Summer is nearly over, but cybercriminals don't really pay much attention to the seasons. The time of year, when the Cherry trees bloom, is also a great time for cybercriminals to pollinate Android devices with malware. But as we’ve recently found out, they don’t stop when summer begins. Their devious ploys continue year-round. Researchers at Trend Micro have recently found some malware called CherryBlos being distributed as the cryptocurrency mining application, SynthNet.


This tactic of stealing passwords to steal cryptocurrency and banking account information is old news. However, the way CherryBlos does it is creative, and as far as is known, it’s the first of its kind to do it this way. It uses optical character recognition (OCR) to scan images and steal passwords.
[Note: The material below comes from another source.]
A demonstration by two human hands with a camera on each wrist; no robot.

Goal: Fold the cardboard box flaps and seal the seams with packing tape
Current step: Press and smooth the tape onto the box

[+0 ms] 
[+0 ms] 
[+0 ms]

You might be wondering how it could get a password from an image on your smartphone. Well, as it turns out, even though it’s not recommended, there are some who take screenshots of their passwords and store them on their phones. Those are what this malware targets.


Trend Micro also found SynthNet running on money making scam apps in the Google Play store. Below are a couple examples:



Of course, there is more to this. CherryBlos also uses fake overlays to imitate legitimate banking and crypto apps. The hackers install the malware in these to get access to usernames and passwords.


If OCR sounds familiar, it’s because it’s been around a while and is used in many PDF editors. It scans images and photos and pulls text from it so you don’t have to retype it all in order to edit it.


Always keep a healthy dose of skepticism when downloading apps. Make sure you’re getting the right one. Use the official stores for your devices and do some research before hitting that “get” key. If the reviews are all stellar and there aren’t a lot of them, maybe wait a bit. If there is anything negative about an app, the early adopters will alert you in reviews.


The SynthNet app was previously available in the Play Store but was removed by Google before it went into full bloom. It was “only” downloaded a few thousand times before that; but remember…it only takes one time for a bad app to stink up your device.